The lines below, beginning at the one that contains "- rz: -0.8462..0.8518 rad" and ending at the last, are to be retyped exactly.

- - -

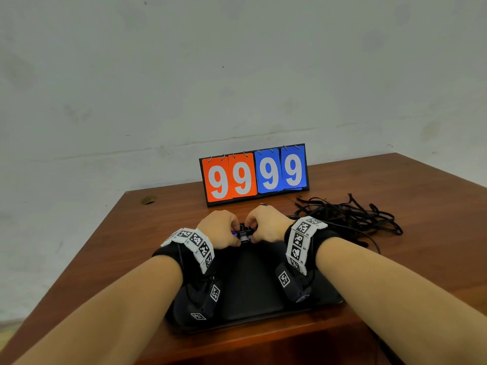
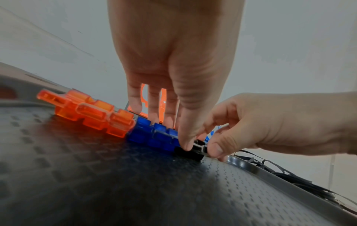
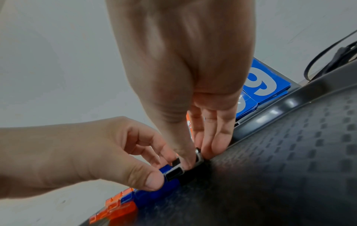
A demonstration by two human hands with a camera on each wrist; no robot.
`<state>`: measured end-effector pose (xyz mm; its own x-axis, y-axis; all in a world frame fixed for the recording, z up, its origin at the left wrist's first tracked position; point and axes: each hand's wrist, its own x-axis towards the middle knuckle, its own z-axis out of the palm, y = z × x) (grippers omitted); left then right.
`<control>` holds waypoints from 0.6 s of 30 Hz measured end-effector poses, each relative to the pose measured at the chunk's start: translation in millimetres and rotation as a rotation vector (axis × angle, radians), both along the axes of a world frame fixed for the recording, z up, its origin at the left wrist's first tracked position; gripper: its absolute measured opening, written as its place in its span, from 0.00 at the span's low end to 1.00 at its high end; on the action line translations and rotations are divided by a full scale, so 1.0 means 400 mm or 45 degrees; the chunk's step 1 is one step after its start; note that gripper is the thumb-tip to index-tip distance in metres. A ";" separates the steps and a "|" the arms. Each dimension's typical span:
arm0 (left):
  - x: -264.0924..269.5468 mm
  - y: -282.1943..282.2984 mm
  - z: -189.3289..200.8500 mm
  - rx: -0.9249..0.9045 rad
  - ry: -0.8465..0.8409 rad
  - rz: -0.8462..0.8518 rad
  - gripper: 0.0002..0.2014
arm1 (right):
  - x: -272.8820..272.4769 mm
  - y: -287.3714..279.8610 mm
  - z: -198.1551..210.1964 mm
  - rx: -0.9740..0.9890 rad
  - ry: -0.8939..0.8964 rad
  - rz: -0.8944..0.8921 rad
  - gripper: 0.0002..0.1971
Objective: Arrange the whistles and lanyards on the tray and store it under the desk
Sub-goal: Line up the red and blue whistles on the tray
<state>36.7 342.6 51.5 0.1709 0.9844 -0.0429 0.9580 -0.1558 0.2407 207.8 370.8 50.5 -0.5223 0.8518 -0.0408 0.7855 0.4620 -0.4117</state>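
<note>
Along the far edge of the tray (image 2: 241,164), the orange whistles (image 2: 92,116) sit leftmost, the blue whistles (image 2: 154,134) touching them, then the black whistle (image 2: 190,152) you are seating. Your left hand (image 1: 220,229) pinches the row's end between thumb and curled fingers (image 2: 186,137), likely bracing it. Your right hand (image 1: 267,225) pinches the black whistle to press it flush. The lanyards (image 1: 347,214) lie tangled off the tray toward the bench's right edge, not yet arranged. The scoreboard (image 1: 254,173) reads 99 and 99.
</note>
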 end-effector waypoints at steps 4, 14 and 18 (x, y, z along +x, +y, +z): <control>-0.002 -0.002 -0.002 0.000 -0.004 -0.006 0.17 | -0.013 0.004 -0.001 -0.024 -0.010 -0.001 0.22; -0.005 -0.004 -0.006 0.024 -0.017 -0.019 0.17 | -0.025 0.009 -0.004 -0.008 -0.001 0.011 0.19; -0.006 -0.004 -0.006 0.033 -0.014 -0.022 0.17 | -0.028 0.008 -0.004 0.000 -0.005 0.023 0.20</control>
<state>34.2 340.8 49.2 0.1882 0.9820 -0.0155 0.9525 -0.1787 0.2466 196.5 374.2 49.1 -0.5375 0.8422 -0.0430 0.7787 0.4762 -0.4085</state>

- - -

**Answer box**:
  - rz: -0.8462..0.8518 rad
  - gripper: 0.0002..0.2014
arm1 (right):
  - x: -272.8820..272.4769 mm
  - y: -287.3714..279.8610 mm
  - z: -198.1551..210.1964 mm
  - rx: -0.9740..0.9890 rad
  - ry: -0.8939..0.8964 rad
  - rz: -0.8944..0.8921 rad
  - gripper: 0.0002..0.1971
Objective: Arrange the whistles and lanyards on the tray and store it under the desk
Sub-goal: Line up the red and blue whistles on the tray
<state>36.7 342.6 51.5 0.1709 0.9844 -0.0429 0.9580 -0.1558 0.2407 207.8 370.8 50.5 -0.5223 0.8518 -0.0408 0.7855 0.4620 -0.4117</state>
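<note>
Along the far edge of the tray (image 2: 241,164), the orange whistles (image 2: 92,116) sit leftmost, the blue whistles (image 2: 154,134) touching them, then the black whistle (image 2: 190,152) you are seating. Your left hand (image 1: 220,229) pinches the row's end between thumb and curled fingers (image 2: 186,137), likely bracing it. Your right hand (image 1: 267,225) pinches the black whistle to press it flush. The lanyards (image 1: 347,214) lie tangled off the tray toward the bench's right edge, not yet arranged. The scoreboard (image 1: 254,173) reads 99 and 99.
</note>
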 end-effector waypoints at steps 4, 14 and 18 (x, y, z along +x, +y, +z): <control>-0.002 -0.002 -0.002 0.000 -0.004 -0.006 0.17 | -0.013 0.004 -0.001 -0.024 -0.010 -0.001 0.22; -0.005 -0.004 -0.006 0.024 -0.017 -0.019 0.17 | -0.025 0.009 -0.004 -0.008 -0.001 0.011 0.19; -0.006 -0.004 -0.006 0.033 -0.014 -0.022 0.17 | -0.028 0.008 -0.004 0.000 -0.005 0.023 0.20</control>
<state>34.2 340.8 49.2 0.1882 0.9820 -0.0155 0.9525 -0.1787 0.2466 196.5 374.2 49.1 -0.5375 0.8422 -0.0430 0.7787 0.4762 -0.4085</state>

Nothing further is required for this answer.